Speaker 1:Yeah, yeah, it's to be willing to notice your resistance we all have it. But to allow yourself to again pull out in the pages of a journal or talk with a trusted friend or a counselor or somebody whatever, is true for you today, like I have no more energy. I don't know what to do with that. I can't get out of bed in the morning. These are the things people have said to me over the years that they are high-performing people and they find themselves just done and they have no, they can't pull another gear. It's something is not working and it doesn't. You don't have to solve it in that moment, but the first step really is to acknowledge this is where I'm at, this is what it feels like to be me right now, and that can actually, paradoxically, open the door to whatever you might need to hear or receive or do or stop doing.
Speaker 2:Next, Okay, and so then my next question is for the listeners, those of us who are maybe kind of on the outskirts of a friend, a family member, going through this season. Yeah, what would you say? The rules of engagement are there. How would you encourage us to lean in and lock arms?
Speaker 1:Yeah Well, I mean, think about what the story I showed you with my friend.

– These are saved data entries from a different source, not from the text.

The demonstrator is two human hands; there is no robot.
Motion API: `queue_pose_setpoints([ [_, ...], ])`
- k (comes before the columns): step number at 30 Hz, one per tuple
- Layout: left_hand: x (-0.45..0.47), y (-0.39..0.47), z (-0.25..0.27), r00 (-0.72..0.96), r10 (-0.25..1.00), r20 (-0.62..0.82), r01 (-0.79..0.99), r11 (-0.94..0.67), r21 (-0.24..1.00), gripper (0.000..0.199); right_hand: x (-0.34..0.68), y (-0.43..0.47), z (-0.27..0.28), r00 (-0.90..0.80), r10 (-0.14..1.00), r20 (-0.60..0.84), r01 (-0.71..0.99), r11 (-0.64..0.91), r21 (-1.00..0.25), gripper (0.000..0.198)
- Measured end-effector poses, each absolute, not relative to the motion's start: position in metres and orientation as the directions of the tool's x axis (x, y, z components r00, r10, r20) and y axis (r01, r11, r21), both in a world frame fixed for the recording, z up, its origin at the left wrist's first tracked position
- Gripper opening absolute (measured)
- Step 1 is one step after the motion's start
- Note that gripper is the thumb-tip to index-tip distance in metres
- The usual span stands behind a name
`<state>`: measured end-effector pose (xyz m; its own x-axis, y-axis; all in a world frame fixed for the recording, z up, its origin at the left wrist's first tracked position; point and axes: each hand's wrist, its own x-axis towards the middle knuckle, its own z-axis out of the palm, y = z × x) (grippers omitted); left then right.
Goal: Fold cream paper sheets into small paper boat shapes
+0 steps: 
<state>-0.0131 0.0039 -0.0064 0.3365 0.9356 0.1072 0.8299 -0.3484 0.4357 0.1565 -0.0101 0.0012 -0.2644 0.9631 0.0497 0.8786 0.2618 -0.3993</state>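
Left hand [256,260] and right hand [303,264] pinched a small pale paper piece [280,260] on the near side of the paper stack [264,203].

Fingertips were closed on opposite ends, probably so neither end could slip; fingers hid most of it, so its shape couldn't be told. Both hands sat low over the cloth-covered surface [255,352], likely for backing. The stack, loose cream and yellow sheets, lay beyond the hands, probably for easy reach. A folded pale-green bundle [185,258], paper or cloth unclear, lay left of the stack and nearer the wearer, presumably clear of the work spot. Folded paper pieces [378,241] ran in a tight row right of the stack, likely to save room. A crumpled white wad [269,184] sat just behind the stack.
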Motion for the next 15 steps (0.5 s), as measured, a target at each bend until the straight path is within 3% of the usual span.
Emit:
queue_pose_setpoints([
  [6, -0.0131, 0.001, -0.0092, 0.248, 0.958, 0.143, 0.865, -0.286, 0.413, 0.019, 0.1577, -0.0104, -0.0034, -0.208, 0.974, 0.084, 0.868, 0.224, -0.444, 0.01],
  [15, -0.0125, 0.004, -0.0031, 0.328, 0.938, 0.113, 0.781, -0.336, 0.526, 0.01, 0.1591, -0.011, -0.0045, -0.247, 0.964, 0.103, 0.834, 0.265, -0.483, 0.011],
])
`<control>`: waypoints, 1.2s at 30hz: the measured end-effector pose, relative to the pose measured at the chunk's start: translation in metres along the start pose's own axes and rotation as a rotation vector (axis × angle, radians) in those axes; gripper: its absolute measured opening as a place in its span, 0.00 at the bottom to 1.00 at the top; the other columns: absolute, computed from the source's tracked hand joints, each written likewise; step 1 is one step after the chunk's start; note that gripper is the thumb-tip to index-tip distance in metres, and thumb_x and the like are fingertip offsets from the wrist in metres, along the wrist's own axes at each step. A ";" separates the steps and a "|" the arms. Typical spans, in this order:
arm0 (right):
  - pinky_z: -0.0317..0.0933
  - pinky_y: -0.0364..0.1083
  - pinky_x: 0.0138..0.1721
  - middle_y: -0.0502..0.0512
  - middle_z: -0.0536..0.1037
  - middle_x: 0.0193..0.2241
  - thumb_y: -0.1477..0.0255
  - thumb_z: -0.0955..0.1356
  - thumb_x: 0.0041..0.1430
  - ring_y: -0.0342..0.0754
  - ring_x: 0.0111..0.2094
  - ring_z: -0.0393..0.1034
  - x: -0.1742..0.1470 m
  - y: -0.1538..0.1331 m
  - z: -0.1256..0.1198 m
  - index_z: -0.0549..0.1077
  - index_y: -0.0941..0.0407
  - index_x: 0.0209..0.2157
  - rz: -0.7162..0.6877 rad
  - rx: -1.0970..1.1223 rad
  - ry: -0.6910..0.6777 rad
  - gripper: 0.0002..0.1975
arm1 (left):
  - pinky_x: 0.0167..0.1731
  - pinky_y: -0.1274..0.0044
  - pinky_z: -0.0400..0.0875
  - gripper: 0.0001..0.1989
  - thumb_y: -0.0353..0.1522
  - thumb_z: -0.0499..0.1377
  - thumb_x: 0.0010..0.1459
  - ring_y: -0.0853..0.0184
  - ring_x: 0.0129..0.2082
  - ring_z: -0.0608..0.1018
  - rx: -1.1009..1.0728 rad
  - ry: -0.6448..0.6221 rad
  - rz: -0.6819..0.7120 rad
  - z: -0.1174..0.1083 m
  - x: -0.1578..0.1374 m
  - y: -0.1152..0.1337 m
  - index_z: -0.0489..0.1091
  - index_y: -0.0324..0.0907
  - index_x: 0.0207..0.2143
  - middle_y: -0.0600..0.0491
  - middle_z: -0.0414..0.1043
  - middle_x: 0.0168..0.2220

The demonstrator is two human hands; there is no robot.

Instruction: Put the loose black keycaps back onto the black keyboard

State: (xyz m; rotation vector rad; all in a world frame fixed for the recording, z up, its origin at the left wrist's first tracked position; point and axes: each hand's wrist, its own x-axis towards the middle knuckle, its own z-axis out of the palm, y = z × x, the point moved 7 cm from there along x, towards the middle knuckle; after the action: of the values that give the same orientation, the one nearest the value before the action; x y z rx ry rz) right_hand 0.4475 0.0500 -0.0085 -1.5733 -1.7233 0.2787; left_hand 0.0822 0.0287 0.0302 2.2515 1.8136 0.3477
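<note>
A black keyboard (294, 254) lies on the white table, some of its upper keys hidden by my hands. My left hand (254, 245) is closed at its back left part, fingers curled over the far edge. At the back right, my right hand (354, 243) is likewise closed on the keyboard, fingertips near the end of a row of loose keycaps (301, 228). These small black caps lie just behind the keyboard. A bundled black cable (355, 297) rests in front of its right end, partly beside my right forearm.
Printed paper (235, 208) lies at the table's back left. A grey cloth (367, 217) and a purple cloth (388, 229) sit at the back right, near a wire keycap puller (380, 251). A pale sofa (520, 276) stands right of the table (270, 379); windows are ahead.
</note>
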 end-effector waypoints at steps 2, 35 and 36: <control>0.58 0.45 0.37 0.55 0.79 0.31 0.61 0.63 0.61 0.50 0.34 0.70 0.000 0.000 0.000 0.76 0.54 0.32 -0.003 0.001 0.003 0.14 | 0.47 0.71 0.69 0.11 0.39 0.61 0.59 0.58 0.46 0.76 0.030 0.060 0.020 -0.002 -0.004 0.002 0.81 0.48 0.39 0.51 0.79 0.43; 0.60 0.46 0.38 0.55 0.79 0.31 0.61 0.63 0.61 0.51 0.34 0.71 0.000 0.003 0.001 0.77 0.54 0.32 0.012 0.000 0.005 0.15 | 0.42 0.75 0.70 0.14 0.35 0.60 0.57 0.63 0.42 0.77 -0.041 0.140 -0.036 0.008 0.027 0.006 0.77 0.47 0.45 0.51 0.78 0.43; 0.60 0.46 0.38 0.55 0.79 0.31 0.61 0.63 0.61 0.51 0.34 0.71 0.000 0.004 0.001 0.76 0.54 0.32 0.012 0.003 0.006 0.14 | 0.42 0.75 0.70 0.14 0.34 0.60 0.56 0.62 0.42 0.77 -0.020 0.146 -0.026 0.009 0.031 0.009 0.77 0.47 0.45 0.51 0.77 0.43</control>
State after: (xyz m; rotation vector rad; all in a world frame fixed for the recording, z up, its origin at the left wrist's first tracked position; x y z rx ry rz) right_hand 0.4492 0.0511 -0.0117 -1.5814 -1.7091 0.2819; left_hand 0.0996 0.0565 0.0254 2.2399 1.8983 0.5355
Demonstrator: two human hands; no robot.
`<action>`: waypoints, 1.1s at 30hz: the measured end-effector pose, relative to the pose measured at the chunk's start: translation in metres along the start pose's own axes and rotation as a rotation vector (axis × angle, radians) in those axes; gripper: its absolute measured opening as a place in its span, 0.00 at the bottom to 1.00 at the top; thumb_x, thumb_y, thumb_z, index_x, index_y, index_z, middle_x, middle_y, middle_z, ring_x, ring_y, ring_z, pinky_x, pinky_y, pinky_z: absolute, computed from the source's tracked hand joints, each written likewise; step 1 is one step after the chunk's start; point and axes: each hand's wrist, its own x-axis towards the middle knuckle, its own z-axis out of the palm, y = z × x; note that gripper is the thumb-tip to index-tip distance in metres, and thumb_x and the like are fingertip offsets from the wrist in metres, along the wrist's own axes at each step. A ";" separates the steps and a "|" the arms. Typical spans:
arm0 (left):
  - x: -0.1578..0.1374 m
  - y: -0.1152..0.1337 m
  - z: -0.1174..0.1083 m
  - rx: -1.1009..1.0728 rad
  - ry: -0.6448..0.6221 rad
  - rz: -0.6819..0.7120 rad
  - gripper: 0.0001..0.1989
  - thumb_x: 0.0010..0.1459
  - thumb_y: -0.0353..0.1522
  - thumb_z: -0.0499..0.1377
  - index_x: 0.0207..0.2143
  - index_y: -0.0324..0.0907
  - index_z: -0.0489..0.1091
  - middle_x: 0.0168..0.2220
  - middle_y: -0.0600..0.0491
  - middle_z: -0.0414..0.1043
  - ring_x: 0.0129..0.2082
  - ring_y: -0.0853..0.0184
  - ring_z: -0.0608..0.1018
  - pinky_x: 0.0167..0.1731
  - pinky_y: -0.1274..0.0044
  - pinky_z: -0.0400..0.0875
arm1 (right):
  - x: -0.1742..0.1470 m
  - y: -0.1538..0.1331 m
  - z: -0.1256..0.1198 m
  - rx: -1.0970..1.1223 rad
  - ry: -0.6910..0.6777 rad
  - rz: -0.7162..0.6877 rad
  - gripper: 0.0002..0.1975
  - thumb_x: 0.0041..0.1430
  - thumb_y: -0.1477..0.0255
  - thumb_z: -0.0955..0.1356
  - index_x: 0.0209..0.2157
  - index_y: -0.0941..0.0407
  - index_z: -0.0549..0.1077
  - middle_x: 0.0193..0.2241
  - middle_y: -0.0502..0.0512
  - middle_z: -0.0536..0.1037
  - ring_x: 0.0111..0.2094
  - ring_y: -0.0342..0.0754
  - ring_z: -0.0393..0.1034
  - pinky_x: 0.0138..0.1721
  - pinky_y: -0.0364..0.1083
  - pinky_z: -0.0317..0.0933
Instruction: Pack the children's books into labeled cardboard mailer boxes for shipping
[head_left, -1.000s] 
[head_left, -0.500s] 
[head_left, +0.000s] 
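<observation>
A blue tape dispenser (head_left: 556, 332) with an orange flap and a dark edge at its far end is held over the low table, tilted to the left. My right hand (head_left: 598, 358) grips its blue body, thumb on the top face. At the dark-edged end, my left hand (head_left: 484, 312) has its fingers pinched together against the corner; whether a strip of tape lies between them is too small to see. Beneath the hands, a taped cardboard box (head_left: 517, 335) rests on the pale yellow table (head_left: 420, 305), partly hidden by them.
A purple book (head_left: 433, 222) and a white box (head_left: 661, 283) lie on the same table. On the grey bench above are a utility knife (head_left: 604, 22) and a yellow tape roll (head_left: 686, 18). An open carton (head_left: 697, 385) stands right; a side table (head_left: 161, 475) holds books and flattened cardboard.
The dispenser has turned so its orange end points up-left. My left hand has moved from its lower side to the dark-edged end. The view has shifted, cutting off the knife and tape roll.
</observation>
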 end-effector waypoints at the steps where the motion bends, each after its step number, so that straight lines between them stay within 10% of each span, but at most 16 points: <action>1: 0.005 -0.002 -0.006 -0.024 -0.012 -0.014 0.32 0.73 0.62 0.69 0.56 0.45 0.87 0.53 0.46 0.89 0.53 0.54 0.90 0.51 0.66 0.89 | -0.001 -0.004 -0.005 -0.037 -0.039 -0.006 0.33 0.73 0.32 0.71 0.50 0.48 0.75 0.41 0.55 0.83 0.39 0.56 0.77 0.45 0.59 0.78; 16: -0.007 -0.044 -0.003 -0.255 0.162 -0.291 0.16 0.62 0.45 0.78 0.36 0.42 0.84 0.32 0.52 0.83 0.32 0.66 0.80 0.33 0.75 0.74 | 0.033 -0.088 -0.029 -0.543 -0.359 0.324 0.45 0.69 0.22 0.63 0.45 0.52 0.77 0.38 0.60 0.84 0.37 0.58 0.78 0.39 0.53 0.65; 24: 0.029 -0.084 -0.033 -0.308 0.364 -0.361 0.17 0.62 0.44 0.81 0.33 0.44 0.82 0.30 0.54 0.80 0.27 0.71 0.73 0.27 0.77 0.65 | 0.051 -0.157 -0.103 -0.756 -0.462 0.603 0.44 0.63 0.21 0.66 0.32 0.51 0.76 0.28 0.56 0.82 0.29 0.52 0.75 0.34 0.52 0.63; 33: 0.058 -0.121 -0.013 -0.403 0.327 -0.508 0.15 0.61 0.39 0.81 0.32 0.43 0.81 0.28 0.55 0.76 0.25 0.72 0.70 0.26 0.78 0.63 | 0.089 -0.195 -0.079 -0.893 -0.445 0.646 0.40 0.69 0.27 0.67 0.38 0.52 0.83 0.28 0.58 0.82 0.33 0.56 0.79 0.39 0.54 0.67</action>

Speaker 1:Like many of us, when a friend is telling us the hard thing, we want to strap on the tool belt and help them get to the six point process to exit the desert. And in some ways that's more about us than even them, because we're uncomfortable with their discomfort. And when you have a spouse that's flailing, when you have a kid who is struggling with their mental health, I mean we pull out the big guns because we're like there's so much at stake, what do we do? I'll do anything. I'll move heaven and earth. My friend didn't do any of that. It's not that she doesn't love me, but how do you be present with someone in a way that helps them stay where they need to stay is a different rule of engagement than many of us have been sort of trained, directly or indirectly, to go be fixers, fixers and, uh yeah, helping people own their journey and where they're at in it, creating space to just be with them in grief that that is really hard to do. The closer you are to that person, the harder.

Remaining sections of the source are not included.